Michael Liu contributed
qubits | public account QbitAI
Recently, the fine-tuning method of large models has exploded together with large models .
This type of method can make the large model "stand out" in the downstream tasks that did not perform so well with only a small amount of data, and become an expert in this task.
Among them, the most popular large-scale model fine-tuning method belongs to LoRA .
But what exactly is the core principle of such methods, including LoRA? What is the relationship between it and the big model? Let's look at it in detail.
I. Introduction
Let's start with the recent fire LoRA ("LORA: LOW-RANK ADAPTATION OF LARGE LANGUAGEMODELS").
This article was proposed in ICLR2022, saying that using the low-rank adaptation method, only a small number of parameters need to be trained to achieve a good effect when using a large model to adapt to downstream tasks.
How does LoRA fine-tune and adapt to downstream tasks?
The process is very simple. LoRA uses the data corresponding to the downstream tasks, and only adds some parameters through training to adapt to the downstream tasks.
After the new parameters are trained, the new parameters are combined with the old model parameters by means of re-parameterization, so that the effect of fine-tuning the entire model can be achieved on the new task, and the inference time will not be increased during inference.
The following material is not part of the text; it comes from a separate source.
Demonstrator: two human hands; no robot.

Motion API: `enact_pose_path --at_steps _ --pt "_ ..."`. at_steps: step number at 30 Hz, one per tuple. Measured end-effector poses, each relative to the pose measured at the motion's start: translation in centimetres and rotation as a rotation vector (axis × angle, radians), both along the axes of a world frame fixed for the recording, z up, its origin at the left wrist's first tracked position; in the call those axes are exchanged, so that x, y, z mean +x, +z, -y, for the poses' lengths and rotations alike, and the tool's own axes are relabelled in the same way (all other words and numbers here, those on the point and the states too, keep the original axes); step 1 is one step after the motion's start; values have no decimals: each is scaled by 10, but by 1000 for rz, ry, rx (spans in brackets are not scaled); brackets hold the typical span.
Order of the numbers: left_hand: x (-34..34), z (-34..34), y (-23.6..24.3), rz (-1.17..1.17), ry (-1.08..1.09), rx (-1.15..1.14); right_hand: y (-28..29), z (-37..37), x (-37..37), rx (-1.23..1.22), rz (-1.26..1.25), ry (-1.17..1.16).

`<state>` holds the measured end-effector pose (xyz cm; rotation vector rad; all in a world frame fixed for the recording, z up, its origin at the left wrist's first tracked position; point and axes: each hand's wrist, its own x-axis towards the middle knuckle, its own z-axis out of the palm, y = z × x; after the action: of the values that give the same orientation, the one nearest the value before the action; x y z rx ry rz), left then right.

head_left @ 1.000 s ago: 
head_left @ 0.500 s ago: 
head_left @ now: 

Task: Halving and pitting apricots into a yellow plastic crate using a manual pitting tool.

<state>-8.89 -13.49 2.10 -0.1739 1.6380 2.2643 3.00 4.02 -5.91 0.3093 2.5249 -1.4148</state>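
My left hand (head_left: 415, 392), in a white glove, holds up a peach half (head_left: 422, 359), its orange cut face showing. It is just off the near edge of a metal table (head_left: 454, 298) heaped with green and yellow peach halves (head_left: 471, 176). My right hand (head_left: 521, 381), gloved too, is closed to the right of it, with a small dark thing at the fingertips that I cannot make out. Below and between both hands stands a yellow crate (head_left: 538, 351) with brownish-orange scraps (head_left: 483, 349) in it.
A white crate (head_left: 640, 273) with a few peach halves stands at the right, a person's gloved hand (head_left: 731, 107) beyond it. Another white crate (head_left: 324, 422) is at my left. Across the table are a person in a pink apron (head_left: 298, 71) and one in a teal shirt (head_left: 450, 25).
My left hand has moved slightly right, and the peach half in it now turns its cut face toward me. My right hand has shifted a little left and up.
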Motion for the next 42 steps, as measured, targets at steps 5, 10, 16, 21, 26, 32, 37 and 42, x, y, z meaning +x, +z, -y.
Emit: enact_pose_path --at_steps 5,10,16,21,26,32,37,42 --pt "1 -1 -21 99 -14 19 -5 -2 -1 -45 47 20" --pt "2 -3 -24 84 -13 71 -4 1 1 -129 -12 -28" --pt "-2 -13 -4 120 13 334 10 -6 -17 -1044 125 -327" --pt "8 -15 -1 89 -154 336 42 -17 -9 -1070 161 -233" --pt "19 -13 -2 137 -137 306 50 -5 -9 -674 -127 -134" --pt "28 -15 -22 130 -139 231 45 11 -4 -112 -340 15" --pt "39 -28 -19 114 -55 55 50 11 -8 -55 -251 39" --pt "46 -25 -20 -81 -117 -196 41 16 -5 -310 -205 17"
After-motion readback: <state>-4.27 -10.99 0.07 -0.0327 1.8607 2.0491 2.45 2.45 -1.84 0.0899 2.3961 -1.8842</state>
The schematic diagram of LoRA is as follows:
The blue part in the figure is the pre-trained model parameters. LoRA adds two structures A and B next to the pre-trained model structure. The parameters of these two structures are initialized to Gaussian distribution and 0 respectively, so the additional parameters at the beginning of training are 0.
The input dimension of A and the output dimension of B are the same as the input and output dimensions of the original model respectively, while the output dimension of A and the input dimension of B are a value much smaller than the input and output dimensions of the original model, which is the embodiment of low-rank (somewhat similar to the structure of Resnet), which can greatly reduce the parameters to be trained.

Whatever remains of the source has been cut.